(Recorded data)
━━━━━━━━━━━━━━━━

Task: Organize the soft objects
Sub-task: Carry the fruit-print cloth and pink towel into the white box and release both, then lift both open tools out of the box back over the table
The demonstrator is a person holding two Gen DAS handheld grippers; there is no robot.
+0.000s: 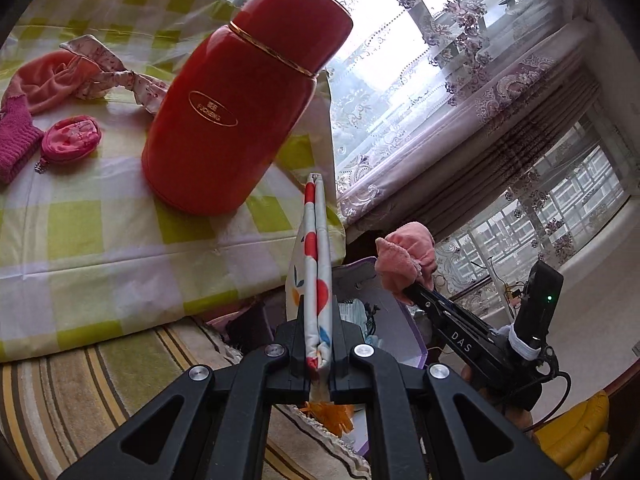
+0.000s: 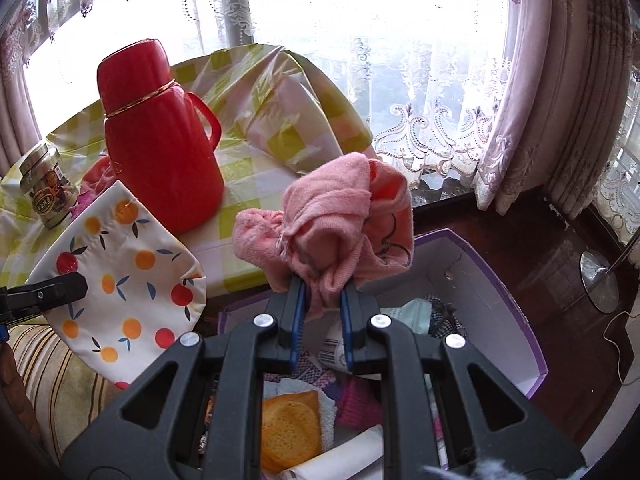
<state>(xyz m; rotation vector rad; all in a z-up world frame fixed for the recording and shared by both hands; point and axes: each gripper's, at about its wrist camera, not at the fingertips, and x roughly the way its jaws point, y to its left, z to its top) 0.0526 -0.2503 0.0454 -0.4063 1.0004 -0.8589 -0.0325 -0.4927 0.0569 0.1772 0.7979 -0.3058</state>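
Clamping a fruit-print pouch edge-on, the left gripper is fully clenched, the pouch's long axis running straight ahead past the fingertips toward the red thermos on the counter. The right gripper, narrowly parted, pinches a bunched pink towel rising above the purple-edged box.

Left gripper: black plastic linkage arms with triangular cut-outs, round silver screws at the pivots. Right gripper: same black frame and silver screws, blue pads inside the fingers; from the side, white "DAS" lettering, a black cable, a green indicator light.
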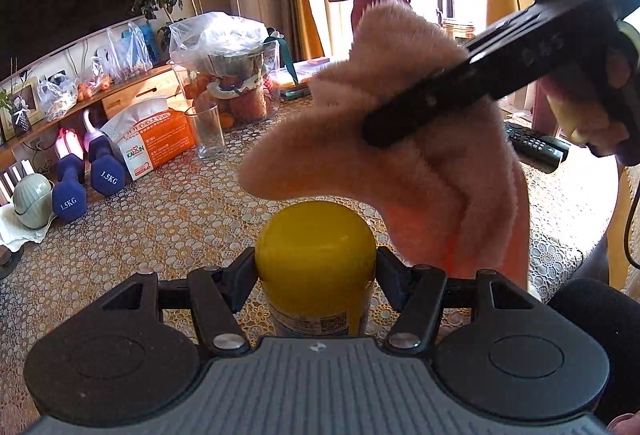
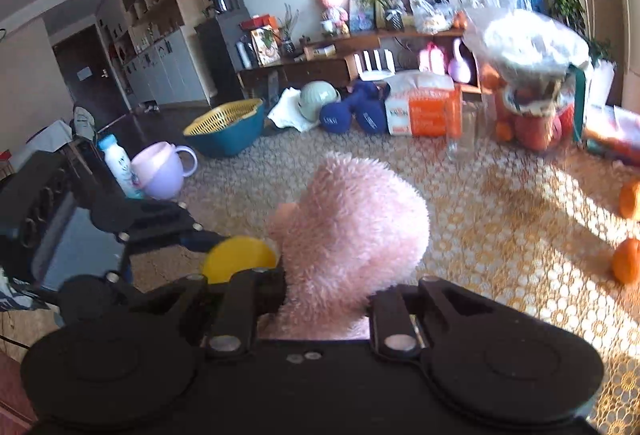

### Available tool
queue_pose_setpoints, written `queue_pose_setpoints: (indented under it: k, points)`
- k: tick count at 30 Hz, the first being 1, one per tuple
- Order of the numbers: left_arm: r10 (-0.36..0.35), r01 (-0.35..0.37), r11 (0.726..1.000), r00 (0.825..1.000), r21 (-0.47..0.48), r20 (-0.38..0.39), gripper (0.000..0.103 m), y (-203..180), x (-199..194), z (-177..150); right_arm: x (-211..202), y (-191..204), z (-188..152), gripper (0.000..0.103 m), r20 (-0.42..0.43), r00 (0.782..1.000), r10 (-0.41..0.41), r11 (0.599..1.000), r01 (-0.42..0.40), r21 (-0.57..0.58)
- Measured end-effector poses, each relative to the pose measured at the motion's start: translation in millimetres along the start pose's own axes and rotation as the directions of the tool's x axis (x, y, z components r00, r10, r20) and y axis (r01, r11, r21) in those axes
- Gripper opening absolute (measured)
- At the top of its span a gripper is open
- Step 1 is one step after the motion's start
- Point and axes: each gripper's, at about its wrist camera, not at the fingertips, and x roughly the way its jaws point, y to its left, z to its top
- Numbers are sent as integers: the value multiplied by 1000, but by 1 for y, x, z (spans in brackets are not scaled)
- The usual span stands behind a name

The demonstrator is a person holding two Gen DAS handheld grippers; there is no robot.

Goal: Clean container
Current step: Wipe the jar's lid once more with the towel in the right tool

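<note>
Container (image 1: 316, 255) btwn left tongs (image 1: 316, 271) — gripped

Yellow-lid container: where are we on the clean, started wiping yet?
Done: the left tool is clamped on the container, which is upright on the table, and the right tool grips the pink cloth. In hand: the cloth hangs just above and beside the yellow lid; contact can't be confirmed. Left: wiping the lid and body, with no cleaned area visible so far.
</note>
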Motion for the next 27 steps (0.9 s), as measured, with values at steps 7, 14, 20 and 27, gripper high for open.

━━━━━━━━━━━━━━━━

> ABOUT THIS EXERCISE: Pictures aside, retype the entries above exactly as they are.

> RESULT OF THIS EXERCISE:
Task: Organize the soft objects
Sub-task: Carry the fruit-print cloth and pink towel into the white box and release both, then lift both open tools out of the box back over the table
The demonstrator is a person holding two Gen DAS handheld grippers; there is no robot.
+0.000s: 
+0.000s: 
<state>(xyz m; rotation vector rad; all in a z-up world frame fixed for the recording and shared by both hands; point and axes: each gripper's, at about its wrist camera, not at the fingertips, and x roughly the way its jaws point, y to its left, z to its top) 0.0526 -0.2503 0.0454 -0.4063 1.0004 -0.8589 -0.0325 -0.4927 0.0569 0.1772 0.7979 -0.3058</state>
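Clamping a fruit-print pouch edge-on, the left gripper is fully clenched, the pouch's long axis running straight ahead past the fingertips toward the red thermos on the counter. The right gripper, narrowly parted, pinches a bunched pink towel rising above the purple-edged box.

Left gripper: black plastic linkage arms with triangular cut-outs, round silver screws at the pivots. Right gripper: same black frame and silver screws, blue pads inside the fingers; from the side, white "DAS" lettering, a black cable, a green indicator light.
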
### Available tool
queue_pose_setpoints, written `queue_pose_setpoints: (indented under it: k, points)`
- k: tick count at 30 Hz, the first being 1, one per tuple
- Order of the numbers: left_arm: r10 (-0.36..0.35), r01 (-0.35..0.37), r11 (0.726..1.000), r00 (0.825..1.000), r21 (-0.47..0.48), r20 (-0.38..0.39), gripper (0.000..0.103 m), y (-203..180), x (-199..194), z (-177..150); right_arm: x (-211..202), y (-191..204), z (-188..152), gripper (0.000..0.103 m), r20 (-0.42..0.43), r00 (0.782..1.000), r10 (-0.41..0.41), r11 (0.599..1.000), r01 (-0.42..0.40), r21 (-0.57..0.58)
- Measured end-effector poses, each relative to the pose measured at the motion's start: translation in millimetres along the start pose's own axes and rotation as the directions of the tool's x axis (x, y, z components r00, r10, r20) and y axis (r01, r11, r21) in those axes
- Gripper opening absolute (measured)
- At the top of its span a gripper is open
- Step 1 is one step after the motion's start
- Point and axes: each gripper's, at about its wrist camera, not at the fingertips, and x roughly the way its jaws point, y to its left, z to its top
- Numbers are sent as integers: the value multiplied by 1000, but by 1 for y, x, z (spans in brackets are not scaled)
- The usual span stands behind a name

The demonstrator is a person holding two Gen DAS handheld grippers; there is no robot.

Goal: Clean container
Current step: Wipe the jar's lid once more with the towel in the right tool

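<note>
Container (image 1: 316, 255) btwn left tongs (image 1: 316, 271) — gripped

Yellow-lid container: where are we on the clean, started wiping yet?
Done: the left tool is clamped on the container, which is upright on the table, and the right tool grips the pink cloth. In hand: the cloth hangs just above and beside the yellow lid; contact can't be confirmed. Left: wiping the lid and body, with no cleaned area visible so far.
</note>
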Motion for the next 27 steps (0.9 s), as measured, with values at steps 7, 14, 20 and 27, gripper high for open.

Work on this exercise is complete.